Though the COVID-19 pandemic may dampen demand for its wealth management solutions and services, iFast continues to maintain a strong presence in its key markets of Singapore, Malaysia, Hong Kong and China.
The group had also submitted a bid for a wholesale digital banking licence in Singapore along with two other foreign partners. The results of this bid will be made known in the second half of 2020.
Singapore Exchange Limited (SGX: S68)
The bourse operator has continued quarterly reporting, even though it is not required to do so.
Despite the Singapore Government imposing a “circuit breaker” set of measures to curb the spread of COVID-19, SGX’s securities and derivatives markets continue to remain open.
The group continues to report healthy statistics for March 2020.
Activity remained high across SGX’s securities and derivatives markets. Market turnover value for the month was 124% higher year on year, while total derivatives traded volume rose 41% year on year to 33 million contracts.
SGX is scheduled to report its third-quarter fiscal year 2020 (3Q FY 2020) earnings on 24 April.
With any luck, investors should continue to see year on year rises in revenue due to the heightened levels of trading activity.

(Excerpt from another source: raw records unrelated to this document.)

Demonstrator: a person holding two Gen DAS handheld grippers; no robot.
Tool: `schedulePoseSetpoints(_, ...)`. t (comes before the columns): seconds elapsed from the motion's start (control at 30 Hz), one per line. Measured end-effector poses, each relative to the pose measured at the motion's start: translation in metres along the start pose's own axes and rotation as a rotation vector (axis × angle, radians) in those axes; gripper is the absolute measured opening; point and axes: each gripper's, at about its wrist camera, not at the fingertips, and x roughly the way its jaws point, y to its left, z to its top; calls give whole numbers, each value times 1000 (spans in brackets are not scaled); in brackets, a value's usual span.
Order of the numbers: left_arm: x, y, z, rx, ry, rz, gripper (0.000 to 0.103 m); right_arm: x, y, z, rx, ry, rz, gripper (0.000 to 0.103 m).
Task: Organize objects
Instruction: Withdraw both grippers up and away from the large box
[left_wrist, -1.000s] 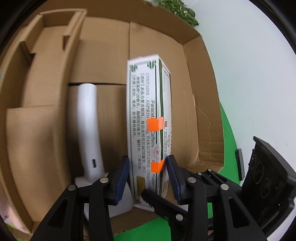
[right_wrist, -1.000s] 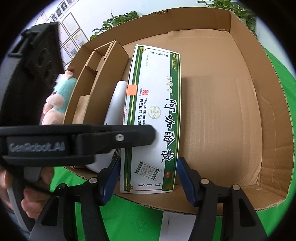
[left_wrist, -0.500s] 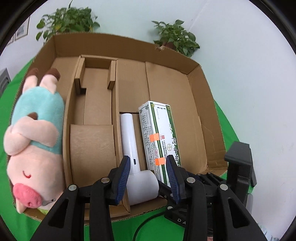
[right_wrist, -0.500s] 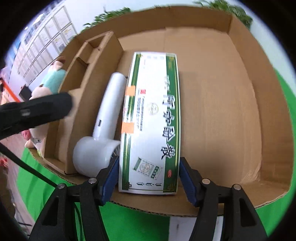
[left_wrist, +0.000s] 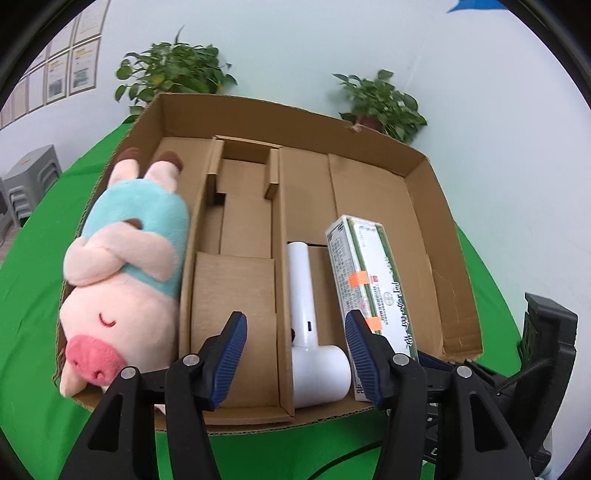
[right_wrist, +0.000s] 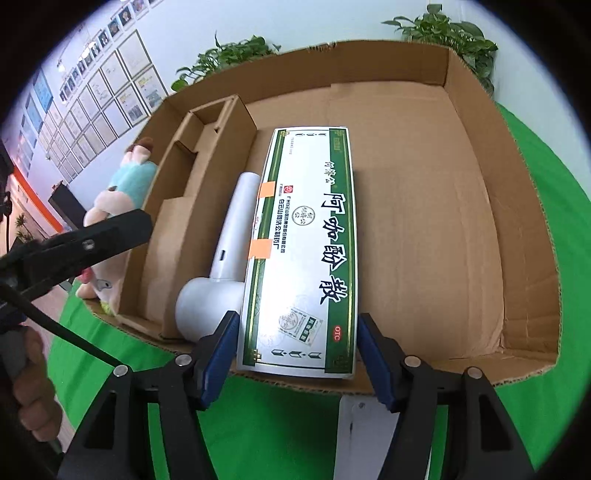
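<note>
Both sets of jaws stand apart and hold nothing. A second ago the left gripper (left_wrist: 293, 354) was clamped on the medicine box (right_wrist: 303, 254), which stood on its narrow side inside the cardboard box (right_wrist: 480, 155); now its blue fingers are spread and it has drawn back above the near edge, wide enough to show the whole tray. The right gripper (right_wrist: 295, 350) straddles the near end of the medicine box, fingers on either side, apparently not pressing it, much as it did a second ago.

The medicine box now lies flat, printed face up, on the floor of the wide right compartment, its near end at the near wall and its left long edge just beside the white hair dryer (left_wrist: 312, 332). The dryer lies along the divider, barrel at the near edge and handle pointing toward the far wall. The plush pig (left_wrist: 122, 273) fills the left channel of the tray, snout toward the near left corner. The middle insert (left_wrist: 236, 280) holds nothing that can be seen.

Release by the left gripper suggests this placement is finished: three things sit in the tray, side by side. The right half of the wide compartment is bare cardboard, so more could go there. Whether anything is left outside on the green cloth (left_wrist: 37, 258) cannot be told from these views.
</note>
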Motion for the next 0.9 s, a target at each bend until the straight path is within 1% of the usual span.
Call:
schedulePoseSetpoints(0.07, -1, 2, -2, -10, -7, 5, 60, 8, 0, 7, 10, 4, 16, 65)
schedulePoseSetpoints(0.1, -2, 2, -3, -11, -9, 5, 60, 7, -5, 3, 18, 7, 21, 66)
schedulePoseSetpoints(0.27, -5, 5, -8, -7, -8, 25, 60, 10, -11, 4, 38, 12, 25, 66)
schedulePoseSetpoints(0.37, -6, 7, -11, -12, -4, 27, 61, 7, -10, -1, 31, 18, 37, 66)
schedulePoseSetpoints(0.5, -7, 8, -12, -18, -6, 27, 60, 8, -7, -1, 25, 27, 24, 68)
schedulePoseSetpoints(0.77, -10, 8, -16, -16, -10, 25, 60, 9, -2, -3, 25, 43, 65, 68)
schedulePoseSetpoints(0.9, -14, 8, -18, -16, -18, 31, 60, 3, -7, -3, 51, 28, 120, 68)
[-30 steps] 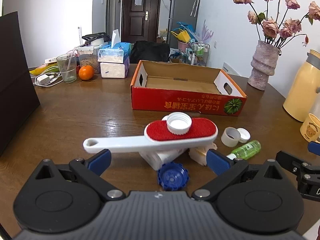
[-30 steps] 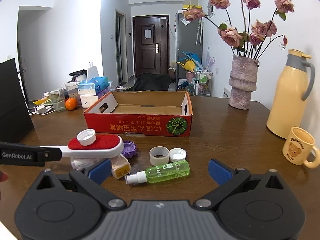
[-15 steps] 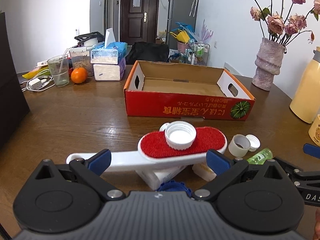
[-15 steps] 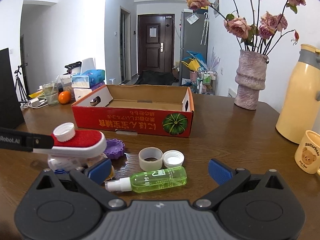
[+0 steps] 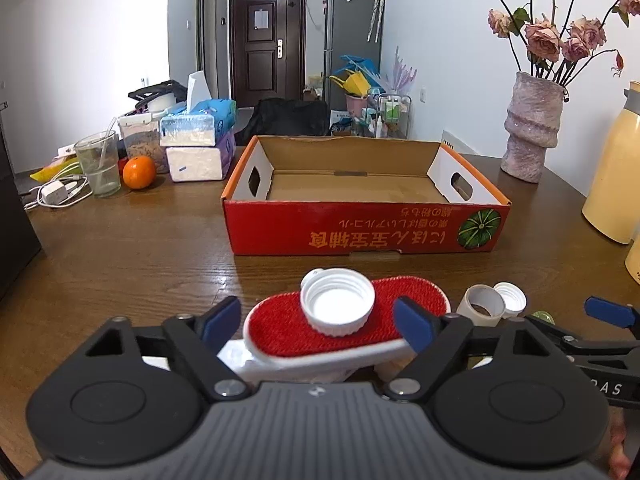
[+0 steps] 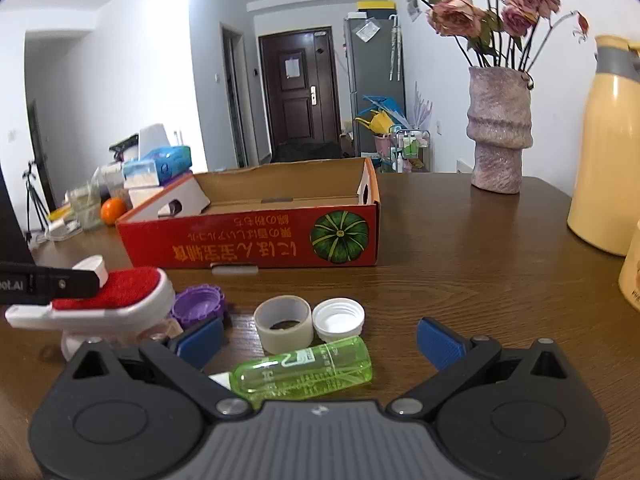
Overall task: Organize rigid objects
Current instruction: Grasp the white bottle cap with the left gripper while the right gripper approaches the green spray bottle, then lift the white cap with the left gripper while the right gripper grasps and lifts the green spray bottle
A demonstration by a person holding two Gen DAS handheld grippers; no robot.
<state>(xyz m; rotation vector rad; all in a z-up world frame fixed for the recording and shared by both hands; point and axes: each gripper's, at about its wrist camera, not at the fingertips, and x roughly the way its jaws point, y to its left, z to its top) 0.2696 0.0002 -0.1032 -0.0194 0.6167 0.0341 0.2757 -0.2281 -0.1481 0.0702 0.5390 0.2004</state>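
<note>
left wrist view: the left gripper (image 5: 318,322) has its jaws closing around the red lint brush (image 5: 344,326), whose head lies between the blue pads; whether they press it yet i cannot tell. a white bottle cap (image 5: 337,307) sits upturned on the bristles. the brush rests on a small pile on the wooden table (image 5: 132,256), in front of the red cardboard box (image 5: 360,230). right wrist view: the right gripper (image 6: 318,338) stands wide, a green spray bottle (image 6: 304,372) lying between its pads, untouched. a tape roll (image 6: 283,323), a white lid (image 6: 338,319) and a purple lid (image 6: 198,306) lie just beyond.
</note>
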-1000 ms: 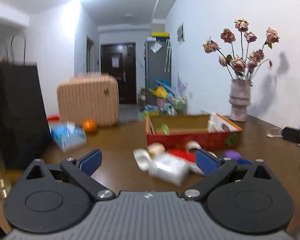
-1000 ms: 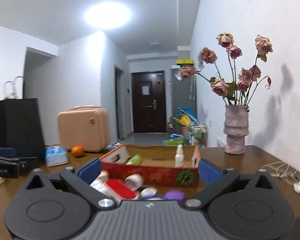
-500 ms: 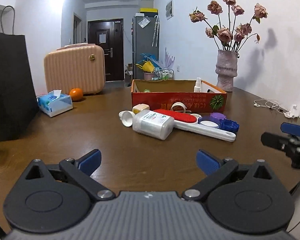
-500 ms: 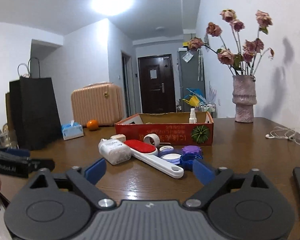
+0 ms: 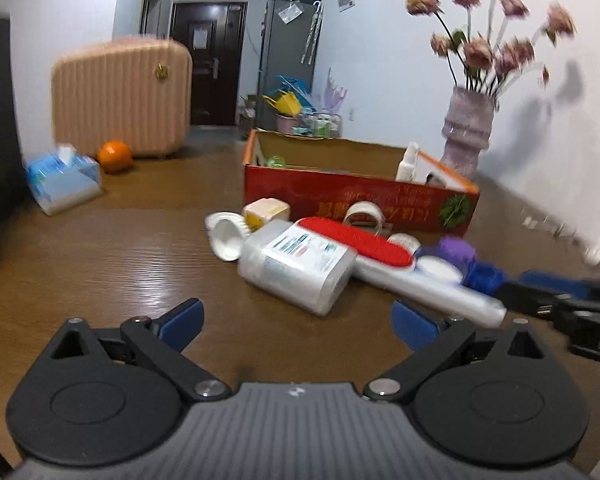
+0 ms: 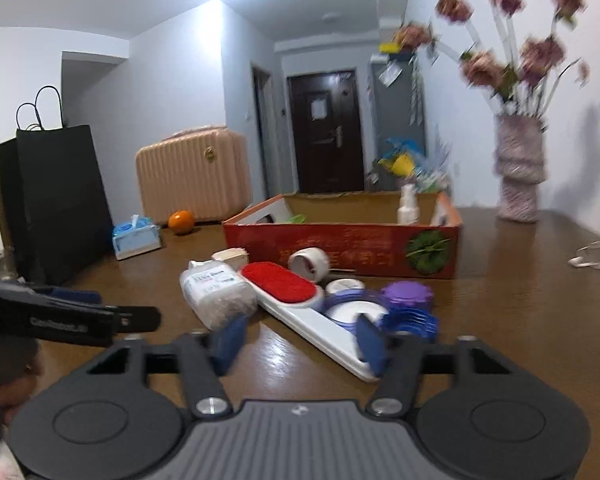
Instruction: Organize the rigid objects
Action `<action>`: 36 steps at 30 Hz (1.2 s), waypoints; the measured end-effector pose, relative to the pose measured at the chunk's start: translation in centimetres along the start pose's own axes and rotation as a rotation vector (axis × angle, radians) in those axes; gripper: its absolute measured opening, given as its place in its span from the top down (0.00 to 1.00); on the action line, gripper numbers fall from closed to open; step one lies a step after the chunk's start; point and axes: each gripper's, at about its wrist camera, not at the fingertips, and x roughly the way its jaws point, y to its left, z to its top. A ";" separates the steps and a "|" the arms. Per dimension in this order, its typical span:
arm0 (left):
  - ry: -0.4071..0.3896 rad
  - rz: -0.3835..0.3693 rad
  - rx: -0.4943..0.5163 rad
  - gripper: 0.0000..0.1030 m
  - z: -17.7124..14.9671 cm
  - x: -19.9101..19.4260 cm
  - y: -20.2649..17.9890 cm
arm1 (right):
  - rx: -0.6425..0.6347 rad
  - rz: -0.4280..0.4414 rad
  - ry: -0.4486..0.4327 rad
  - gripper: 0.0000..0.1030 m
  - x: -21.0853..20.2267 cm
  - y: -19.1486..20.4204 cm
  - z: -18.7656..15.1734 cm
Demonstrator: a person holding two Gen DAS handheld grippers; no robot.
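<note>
A red cardboard box (image 5: 360,200) (image 6: 340,246) stands on the brown table with a small white bottle (image 6: 407,206) inside. In front of it lies a pile: a white plastic bottle (image 5: 296,264) (image 6: 216,294) on its side, a white brush with a red pad (image 5: 356,242) (image 6: 280,282), a tape roll (image 6: 310,262), and purple (image 6: 406,294) and blue lids (image 6: 410,318). My left gripper (image 5: 298,326) is open and empty, just short of the bottle. My right gripper (image 6: 298,342) is open, its fingers on either side of the brush handle's near end.
A vase of dried roses (image 6: 518,176) stands at the back right by the wall. A tissue pack (image 5: 62,184), an orange (image 5: 114,156), a peach suitcase (image 5: 122,98) and a black bag (image 6: 54,200) are on the left. White cables (image 6: 598,258) lie at the right.
Both grippers have moved forward to the pile. The right gripper's fingers have narrowed and now flank the brush handle. The left gripper has stayed wide open.
</note>
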 end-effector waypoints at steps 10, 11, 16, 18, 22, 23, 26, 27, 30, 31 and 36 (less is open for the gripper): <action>0.135 -0.117 -0.322 0.48 2.6 6.9 5.4 | 0.065 0.208 0.154 0.67 13.4 1.5 5.1; 0.139 -0.149 -0.347 0.46 2.5 7.3 6.0 | 0.098 0.219 0.186 0.67 14.8 1.5 5.2; 0.156 -0.225 -0.419 0.54 2.3 7.7 7.6 | 0.165 0.262 0.244 0.75 17.6 1.6 5.1; 0.147 -0.219 -0.424 0.62 2.2 7.3 7.6 | 0.138 0.265 0.250 0.75 17.3 2.1 4.9; 0.148 -0.226 -0.371 0.63 1.6 5.6 6.4 | 0.136 0.301 0.284 0.79 15.2 2.2 4.2; 0.158 -0.234 -0.358 0.63 1.3 5.0 6.0 | 0.135 0.301 0.285 0.79 14.2 2.3 3.8; 0.196 -0.283 -0.308 0.63 0.1 2.8 4.2 | 0.147 0.288 0.271 0.79 10.2 2.1 2.2; 0.200 -0.295 -0.286 0.63 -0.3 2.1 3.6 | 0.158 0.284 0.270 0.79 8.7 1.8 1.7; 0.229 -0.332 -0.247 0.63 -1.5 -0.2 1.8 | 0.202 0.277 0.269 0.79 4.5 1.1 0.1; 0.233 -0.341 -0.235 0.63 -1.8 -0.8 1.3 | 0.212 0.273 0.265 0.79 3.3 0.9 -0.5; 0.241 -0.368 -0.209 0.64 -2.4 -1.7 -0.3 | 0.287 0.260 0.250 0.79 0.0 -0.6 -2.0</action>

SGX should also be able to maintain its quarterly dividend of S$0.075.
Micro-Mechanics (Holdings) Ltd (SGX: 5DD)
Micro-Mechanics, or MMH, designs, manufactures and markets high precision tools and parts that are used in the wafer fabrication and semiconductor industries.
MMH recently announced its second-quarter fiscal year 2020 earnings, with its first year on year rise in quarterly revenue since the fourth quarter of the fiscal year 2018.
Net profit after tax increased by 14% year on year to S$3.6 million for the quarter.
The group has chosen to voluntarily continue with quarterly reporting to keep investors appraised of the latest developments in the industries it operates in, as well as to keep abreast of its financial numbers.
A cyclical downturn in the global semiconductor industry began in the second half of the calendar year 2018, and the World Semiconductor Trade Statistics had projected for chip sales to recover in 2020 with growth of 5.9%.
COVID-19, however, has thrown a large spanner in the works.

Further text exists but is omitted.